In terms of writing, 2018 was a very very unproductive year for me. 2017, I completed a first draft for two different novels. I didn’t get them published, but that’s another story. And I was writing for a local nonprofit and doing social media work for a second.

And in 2018 I did…nothing, nada, zero, zilch. In other words I didn’t do a damn thing.

When 2018 came to an end I had to sit back and really reflect on why the year had been so…blah. What changed between 2017 and 2018? What was the reason I managed to complete the tasks I set for myself one year and not the next? The answer was simple and I don’t know why it took me so long to figure it out. But I did.

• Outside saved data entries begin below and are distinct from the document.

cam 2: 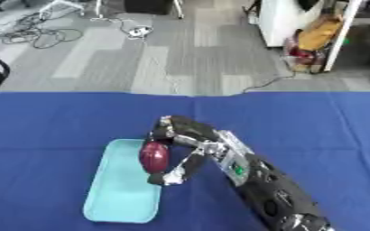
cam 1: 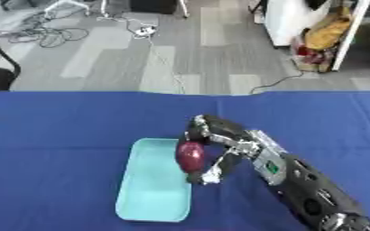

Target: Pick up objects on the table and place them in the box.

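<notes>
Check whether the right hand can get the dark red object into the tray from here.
Probably yes: the right hand holds the dark red object above the light blue tray's right edge, nothing between.

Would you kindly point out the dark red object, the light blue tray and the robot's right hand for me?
dark red object [cam 1: 191,154], left eye view, on its rounded middle.
light blue tray [cam 1: 145,198], left eye view, on its bare floor.
right hand [cam 1: 219,131], left eye view, on the back of the hand.
</notes>
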Controlling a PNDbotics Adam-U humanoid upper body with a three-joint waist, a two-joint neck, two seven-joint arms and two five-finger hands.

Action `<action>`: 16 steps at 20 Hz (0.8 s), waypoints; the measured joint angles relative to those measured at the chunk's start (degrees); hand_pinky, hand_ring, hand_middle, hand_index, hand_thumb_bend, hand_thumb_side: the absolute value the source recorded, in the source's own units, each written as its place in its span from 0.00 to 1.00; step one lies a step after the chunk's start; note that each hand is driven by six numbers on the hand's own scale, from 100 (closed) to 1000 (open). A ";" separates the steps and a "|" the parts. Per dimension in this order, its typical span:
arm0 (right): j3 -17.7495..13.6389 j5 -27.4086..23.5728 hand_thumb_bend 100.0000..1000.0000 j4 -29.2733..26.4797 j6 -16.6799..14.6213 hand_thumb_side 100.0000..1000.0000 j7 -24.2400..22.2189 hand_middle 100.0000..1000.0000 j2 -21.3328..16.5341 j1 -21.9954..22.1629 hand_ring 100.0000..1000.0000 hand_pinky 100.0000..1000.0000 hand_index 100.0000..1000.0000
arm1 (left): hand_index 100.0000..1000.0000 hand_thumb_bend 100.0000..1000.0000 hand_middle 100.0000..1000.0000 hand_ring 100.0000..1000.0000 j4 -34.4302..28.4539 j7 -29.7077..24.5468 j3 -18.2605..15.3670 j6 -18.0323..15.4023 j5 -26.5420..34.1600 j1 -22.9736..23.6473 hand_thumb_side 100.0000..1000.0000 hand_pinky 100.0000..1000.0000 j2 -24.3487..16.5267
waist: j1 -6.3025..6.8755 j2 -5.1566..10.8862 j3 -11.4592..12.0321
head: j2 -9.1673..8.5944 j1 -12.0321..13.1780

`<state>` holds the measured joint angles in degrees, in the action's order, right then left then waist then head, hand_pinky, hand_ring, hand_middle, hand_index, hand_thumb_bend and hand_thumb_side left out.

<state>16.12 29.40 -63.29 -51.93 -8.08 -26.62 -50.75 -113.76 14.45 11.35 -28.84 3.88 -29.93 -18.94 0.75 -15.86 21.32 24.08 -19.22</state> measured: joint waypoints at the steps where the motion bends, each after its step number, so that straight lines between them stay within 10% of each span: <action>1: 0.00 0.00 0.04 0.00 -0.01 0.69 -0.01 0.00 0.01 -0.13 0.00 0.00 0.21 | 0.69 0.35 0.57 0.43 0.00 -0.08 0.14 -0.06 0.13 -0.31 0.79 0.40 0.18 | -0.17 -0.14 0.33 | -0.26 -0.14; 13: 0.67 -0.53 0.05 -0.96 -0.04 0.78 0.11 0.00 0.27 -0.87 0.00 0.00 0.29 | 0.69 0.35 0.57 0.44 0.00 -0.88 0.50 -0.35 1.14 -2.35 0.79 0.40 0.86 | -1.43 -0.96 2.13 | -2.28 -1.03; 16: 0.72 -1.33 0.32 -1.45 -0.04 1.00 0.70 0.36 0.42 -0.87 0.25 0.01 0.62 | 0.69 0.35 0.57 0.44 0.00 -1.08 0.52 -0.31 1.26 -2.51 0.79 0.40 0.87 | -1.46 -0.98 2.18 | -2.75 -1.03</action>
<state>16.84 28.08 -64.74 -51.97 -7.39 -26.20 -51.62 -113.76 13.37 11.86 -29.15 5.14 -32.44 -18.07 -0.71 -16.84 23.50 21.32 -20.25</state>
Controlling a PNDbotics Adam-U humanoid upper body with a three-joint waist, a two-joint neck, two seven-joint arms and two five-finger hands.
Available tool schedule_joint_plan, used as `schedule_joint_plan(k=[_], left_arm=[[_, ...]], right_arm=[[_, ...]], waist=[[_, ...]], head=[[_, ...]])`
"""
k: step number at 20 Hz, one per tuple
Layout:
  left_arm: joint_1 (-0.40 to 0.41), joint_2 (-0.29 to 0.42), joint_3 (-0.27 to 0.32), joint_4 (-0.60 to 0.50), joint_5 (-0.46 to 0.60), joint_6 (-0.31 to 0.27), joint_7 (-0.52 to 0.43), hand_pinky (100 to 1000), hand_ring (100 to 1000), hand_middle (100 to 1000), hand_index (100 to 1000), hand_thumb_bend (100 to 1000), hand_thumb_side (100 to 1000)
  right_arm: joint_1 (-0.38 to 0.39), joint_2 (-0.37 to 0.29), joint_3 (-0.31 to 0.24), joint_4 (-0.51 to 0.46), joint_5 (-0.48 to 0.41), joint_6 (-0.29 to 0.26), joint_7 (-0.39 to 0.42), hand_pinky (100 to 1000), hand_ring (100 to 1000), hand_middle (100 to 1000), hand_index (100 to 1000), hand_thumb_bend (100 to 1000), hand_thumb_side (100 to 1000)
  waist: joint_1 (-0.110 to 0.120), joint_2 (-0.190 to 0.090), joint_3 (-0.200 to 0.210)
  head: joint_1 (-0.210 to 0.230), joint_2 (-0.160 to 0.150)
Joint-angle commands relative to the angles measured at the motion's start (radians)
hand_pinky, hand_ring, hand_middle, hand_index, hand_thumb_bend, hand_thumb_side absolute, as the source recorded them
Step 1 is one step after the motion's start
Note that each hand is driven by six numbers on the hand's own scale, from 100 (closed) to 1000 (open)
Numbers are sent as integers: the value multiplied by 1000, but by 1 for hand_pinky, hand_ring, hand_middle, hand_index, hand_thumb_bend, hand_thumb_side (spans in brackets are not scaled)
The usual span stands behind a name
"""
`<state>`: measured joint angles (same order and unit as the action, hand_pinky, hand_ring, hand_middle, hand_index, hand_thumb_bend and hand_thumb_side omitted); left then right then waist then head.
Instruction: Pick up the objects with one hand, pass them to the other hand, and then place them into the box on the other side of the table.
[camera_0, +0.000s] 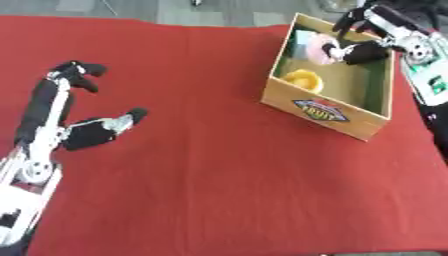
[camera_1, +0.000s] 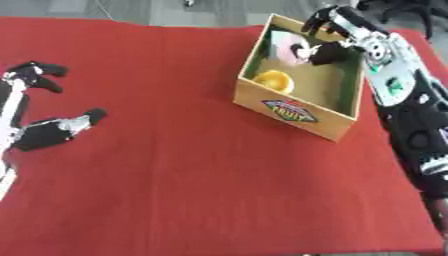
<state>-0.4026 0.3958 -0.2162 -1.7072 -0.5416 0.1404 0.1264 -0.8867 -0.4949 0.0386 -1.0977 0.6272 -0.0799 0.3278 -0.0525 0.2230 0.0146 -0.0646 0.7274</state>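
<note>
Right hand over the box, left hand idle on the red worktop

The cardboard box sits on the red worktop; inside it lie a yellow object and, at its far corner, a pink object; the right hand reaches over that far corner, fingers curled around the pink object; well left of the box, the left hand rests with fingers apart, holding nothing.

Layout: box at far right of table, left hand at near left.
The box stands on the table toward its far right. Inside the box, a round object lies at the left wall, with another object behind it. The right hand reaches into the box from the right. The left hand rests on the table, well apart.
</note>
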Motion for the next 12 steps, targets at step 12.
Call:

And I did not realize the reason until I attended the Agile Writers Conference last weekend. You see I wasn’t getting anything done last year because I wasn’t with my family.


You see, the difference between 2017 and 2018 is that one year I was actively involved with my writing group. I attended meetings. I kept in touch with my critique partners and other group members through email. I was surrounded by people that was there to push, motivate, and remind me of my dreams. And all of that stopped in 2018. I found myself too busy with work, the kids, bills,dr appointments, grocery shopping, and…Netflix. I kept telling myself that I would attend the meeting the next week. But the next week never came.

Attending that conference and our groups Chrisgmas party back in December, I was reminded of why that group of people is so damn important to me . I was also reminded of what I had lost by not attending. The Agile Writers are my “write” family and here are a few reasons why EVERY writer for 2019 needs to find theirs.


At the beginning of every Agile Writer meeting we go around the table and each member tells what they accomplished with their writing the past week. I honestly think that this is one of the only reasons I finished the draft of my novel, Serenity’s Prayer. When there was a week that I hadn’twritten. I hated it. To sit there and listen to what everyone else had done that week, despite work schedules, children, spouses, and every othet excuse that I had. I would feel terrible. And even a little ashamed. That feeling motivated me to do better the next week and each week that I wrote brought me closer to the finish line.

The Christmas party was no exception. At the start of the party we went around the table and everyone talked about what they were working on or had fnished working on, and I realized that many of fellow members had not been idly wasting time as I had. I learned that —

  • A member had a poem published.
  • A member had a proposal accepted for a sculpture
  • Two members have come together and created their own business — Better Beta Readers http://www.betterbetareaders.com

These are only a few of the accomplishments of my fellow members.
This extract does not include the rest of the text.